Security Incidents mailing list archives

Re: Correlated Scans to Ports 27374 and 1243 (SubSeven)


From: Ryan Sweat <h3xm3 () SWBELL NET>
Date: Thu, 18 Jan 2001 23:08:33 -0600

     Port 27374 is the port which the ramen trojan (worm) is using to
distribute itself.  Either somone is scanning for infected machines, or you
are infected yourself and the worm is spreading with the help of your
network.

bats

----- Original Message -----
From: "Daniel Martin" <dtmartin24 () HOME COM>
To: <INCIDENTS () SECURITYFOCUS COM>
Sent: Thursday, January 18, 2001 8:39 PM
Subject: Re: Correlated Scans to Ports 27374 and 1243 (SubSeven)

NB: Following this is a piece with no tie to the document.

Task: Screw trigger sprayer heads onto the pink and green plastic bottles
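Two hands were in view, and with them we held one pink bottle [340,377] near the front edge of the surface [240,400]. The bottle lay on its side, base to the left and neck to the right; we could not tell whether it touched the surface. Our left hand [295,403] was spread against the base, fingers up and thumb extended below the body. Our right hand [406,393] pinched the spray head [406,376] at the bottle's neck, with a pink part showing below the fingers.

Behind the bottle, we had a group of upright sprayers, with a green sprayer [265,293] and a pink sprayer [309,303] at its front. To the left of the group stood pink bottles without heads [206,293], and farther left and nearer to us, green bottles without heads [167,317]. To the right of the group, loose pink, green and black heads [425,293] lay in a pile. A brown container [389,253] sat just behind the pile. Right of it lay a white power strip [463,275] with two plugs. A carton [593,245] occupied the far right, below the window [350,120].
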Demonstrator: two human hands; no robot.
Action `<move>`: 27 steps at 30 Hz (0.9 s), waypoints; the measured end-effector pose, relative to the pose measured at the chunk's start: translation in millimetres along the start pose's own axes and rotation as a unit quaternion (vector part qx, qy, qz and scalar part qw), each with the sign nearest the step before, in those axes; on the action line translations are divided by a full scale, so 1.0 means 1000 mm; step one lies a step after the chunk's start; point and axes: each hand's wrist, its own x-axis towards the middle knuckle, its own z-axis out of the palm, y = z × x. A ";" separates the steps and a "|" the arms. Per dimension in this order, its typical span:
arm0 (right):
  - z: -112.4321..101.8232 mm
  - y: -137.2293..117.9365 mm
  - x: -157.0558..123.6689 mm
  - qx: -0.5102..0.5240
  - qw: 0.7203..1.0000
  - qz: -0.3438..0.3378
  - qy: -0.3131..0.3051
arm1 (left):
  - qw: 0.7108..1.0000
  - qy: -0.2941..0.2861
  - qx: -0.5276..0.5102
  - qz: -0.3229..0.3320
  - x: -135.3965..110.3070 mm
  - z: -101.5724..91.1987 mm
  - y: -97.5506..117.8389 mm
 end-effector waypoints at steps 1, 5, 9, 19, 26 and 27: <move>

"Stephen P. Berry" <spb () MESHUGGENEH NET> writes:

For the past week or so, I've been observing what appears to be a
new scan pattern.  Short summary:

-A scan through an address range against port 27374
-A scan through the same address range against port 1234
-The second scan starts within a couple seconds of the end of
the first scan
-Scans originate from different networks

Here's some sample traffic.  In this example, both scans apparently
originate from ISPs.  Of course the interesting thing isn't that
there were two scans from addresses owned by ISPs---that's hardly
a record.  The interesting thing is that the two scan originate from
different networks and appear to be coordinated.

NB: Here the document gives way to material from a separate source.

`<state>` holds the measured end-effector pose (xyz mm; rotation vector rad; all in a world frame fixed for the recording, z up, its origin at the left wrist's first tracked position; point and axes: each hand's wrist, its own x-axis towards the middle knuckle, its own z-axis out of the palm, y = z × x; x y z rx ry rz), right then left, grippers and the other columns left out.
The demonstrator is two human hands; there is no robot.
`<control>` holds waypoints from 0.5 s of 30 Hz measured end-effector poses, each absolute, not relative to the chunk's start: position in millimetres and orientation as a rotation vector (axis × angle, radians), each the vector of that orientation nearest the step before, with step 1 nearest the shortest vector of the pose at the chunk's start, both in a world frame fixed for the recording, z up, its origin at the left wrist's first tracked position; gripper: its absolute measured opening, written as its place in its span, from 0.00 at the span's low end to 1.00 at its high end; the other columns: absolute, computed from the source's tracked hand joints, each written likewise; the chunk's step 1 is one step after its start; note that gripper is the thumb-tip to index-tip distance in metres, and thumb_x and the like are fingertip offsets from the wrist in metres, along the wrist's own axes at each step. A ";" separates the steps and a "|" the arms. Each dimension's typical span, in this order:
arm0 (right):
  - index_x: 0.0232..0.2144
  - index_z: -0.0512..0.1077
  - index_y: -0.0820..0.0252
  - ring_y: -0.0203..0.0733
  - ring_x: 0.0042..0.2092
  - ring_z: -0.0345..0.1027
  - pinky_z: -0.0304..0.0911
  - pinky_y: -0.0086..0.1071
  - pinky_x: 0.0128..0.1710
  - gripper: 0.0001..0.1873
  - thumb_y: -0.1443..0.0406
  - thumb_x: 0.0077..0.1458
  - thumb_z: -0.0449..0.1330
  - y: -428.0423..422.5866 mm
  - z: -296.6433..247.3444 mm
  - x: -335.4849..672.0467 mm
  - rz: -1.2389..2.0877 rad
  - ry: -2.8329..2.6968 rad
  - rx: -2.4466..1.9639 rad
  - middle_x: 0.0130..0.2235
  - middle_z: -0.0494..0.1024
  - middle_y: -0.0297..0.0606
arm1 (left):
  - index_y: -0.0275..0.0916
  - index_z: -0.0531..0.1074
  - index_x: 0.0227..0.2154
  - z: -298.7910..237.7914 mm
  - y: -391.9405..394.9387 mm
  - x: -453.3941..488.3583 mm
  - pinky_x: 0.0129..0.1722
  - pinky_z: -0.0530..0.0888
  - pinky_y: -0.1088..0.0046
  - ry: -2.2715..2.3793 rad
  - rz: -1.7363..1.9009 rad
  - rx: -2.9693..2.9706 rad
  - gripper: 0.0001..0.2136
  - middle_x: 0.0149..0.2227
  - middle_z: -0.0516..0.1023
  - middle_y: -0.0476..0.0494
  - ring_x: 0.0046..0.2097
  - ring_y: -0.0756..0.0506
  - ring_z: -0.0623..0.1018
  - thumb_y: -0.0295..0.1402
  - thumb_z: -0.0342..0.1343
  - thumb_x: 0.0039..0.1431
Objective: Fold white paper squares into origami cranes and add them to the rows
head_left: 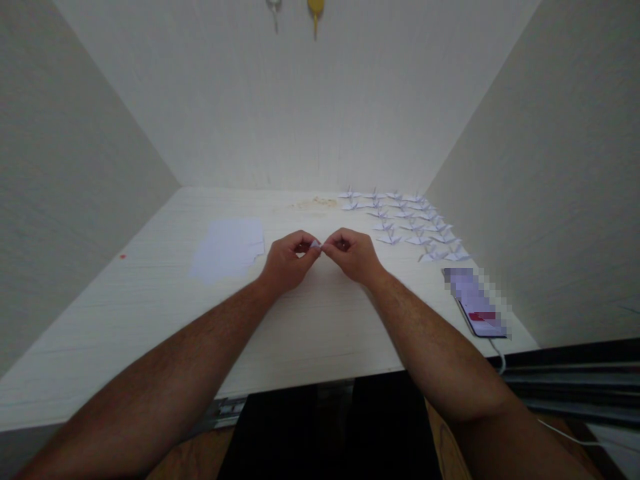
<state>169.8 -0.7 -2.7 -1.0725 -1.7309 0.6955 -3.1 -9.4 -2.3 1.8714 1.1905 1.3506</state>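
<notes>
Just above the middle of the table [320, 340], a small folded piece of white paper [315, 245] is pinched between my hands. My left hand [291, 260] has thumb and forefinger closed on it. From the other side, my right hand [351, 252] pinches its right tip, the fingertips of both hands nearly meeting. Most of the paper is hidden by the fingers, so its full shape cannot be made out. Left of my left hand lies a loose stack of white paper sheets [233, 245]. Several white origami cranes [414, 227] stand in rows beyond my right hand.
A phone [477, 303] with a lit screen lies at the right edge, its white cable [499, 357] running off the table. Walls close in the back and both sides. Brownish marks [325, 201] show near the back wall, and a small red spot [123, 257] at left.
</notes>
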 end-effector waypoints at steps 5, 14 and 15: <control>0.26 0.74 0.60 0.32 0.25 0.61 0.57 0.28 0.26 0.08 0.62 0.52 0.61 -1.4 -0.7 169.0 0.718 -1.730 -1.072 0.24 0.73 0.31 | 0.39 0.74 0.28 -3.6 -7.6 -4.2 0.34 0.74 0.72 1.133 1.314 1.816 0.05 0.27 0.79 0.48 0.30 0.49 0.77 0.35 0.62 0.53; 0.25 0.73 0.60 0.31 0.25 0.61 0.56 0.27 0.26 0.07 0.62 0.51 0.61 -2.3 -2.4 167.4 0.737 -1.737 -1.068 0.23 0.73 0.31 | 0.38 0.74 0.25 -4.1 -5.4 -4.0 0.31 0.71 0.72 1.049 1.306 1.665 0.07 0.24 0.77 0.49 0.27 0.50 0.74 0.35 0.63 0.51; 0.25 0.72 0.60 0.31 0.25 0.61 0.56 0.27 0.26 0.07 0.62 0.51 0.61 -2.5 -2.3 167.2 0.744 -1.735 -1.067 0.23 0.73 0.31 | 0.38 0.74 0.25 -3.5 -5.6 -3.8 0.30 0.71 0.72 1.040 1.301 1.639 0.07 0.24 0.77 0.49 0.27 0.50 0.74 0.35 0.63 0.51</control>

I've not seen this exactly (not managing a whole netblock but just my
own machine).  What I have seen is what looks like two coordinated
scans both to port 27374.  (I usually get about 8-10 connections a day
on this port; therefore, when I get two connection attempts from
different networks within five seconds of each other, I get
suspicious)

As you know, ports 27374 and 1243 are the default ports of the windows
trojan horse subseven.

I have my machine running a rather crude subseven honeypot on those
ports; one of the things that was quite common last month (though I
haven't seen it this month - maybe it's time to make my honeypot more
sophisticated) was for people to connect, give the standard subseven
backdoor password, and then give a command for my subseven to upgrade
itself from some url or another.

Anyway, what I saw at least twice last month (out of about 5 distinct
"upgrade from this URL" requests) was that I would get these upgrade
requests one right after another; this is too much coincidence.  Once,
I had forty different connections come in in less than one minute, all
requesting upgrades from the same URL (and all from different machines).

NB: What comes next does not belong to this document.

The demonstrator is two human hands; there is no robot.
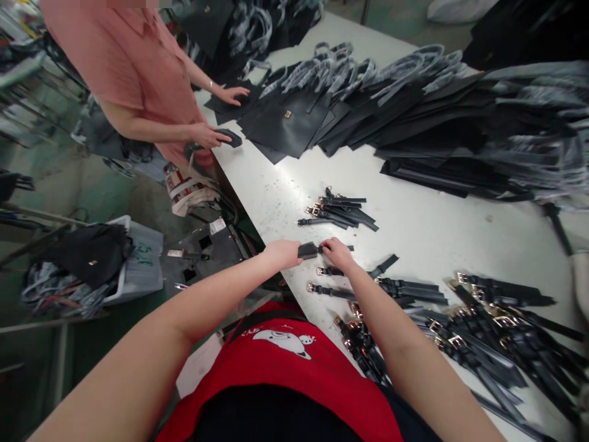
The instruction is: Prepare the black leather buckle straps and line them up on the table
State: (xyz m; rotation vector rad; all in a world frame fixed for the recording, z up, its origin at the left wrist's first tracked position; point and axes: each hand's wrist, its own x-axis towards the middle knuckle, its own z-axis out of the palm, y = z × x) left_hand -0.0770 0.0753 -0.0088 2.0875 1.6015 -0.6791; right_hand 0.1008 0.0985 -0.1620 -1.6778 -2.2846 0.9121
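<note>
My left hand and my right hand meet over the near edge of a white table. Both pinch a short black strap piece held between them, the left on its left end, the right on its right end. Just below my right hand lie two black straps with gold buckles. A small heap of the same buckled straps rests a little farther up the table. A large tangle of buckled straps spreads to my right.
A co-worker in a pink top stands at the table's left end, hands on black leather pieces. Stacks of black bag panels and wrapped handles cover the far table. A bin with black bags sits on the floor at left.
</note>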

This makes me think that there exist tools for people who own some
machines via subseven to probe for more such machines.  One
interesting thing to note is that occasionally the two URLs given are
different; I'm not sure what to make of this.  (Some kind of haxor
war, with one scan following closely on the heels of another so that
the machine is left in the control of the second scanner?  I don't
know)

Another pattern I've noticed is that one machine will only connect and
disconnect without sending anything, and then the second machine will
connect and send the subseven backdoor password.  However, this
doesn't sound like what you're looking at (since presumably the second
machine wouldn't connect if the first hadn't been able to).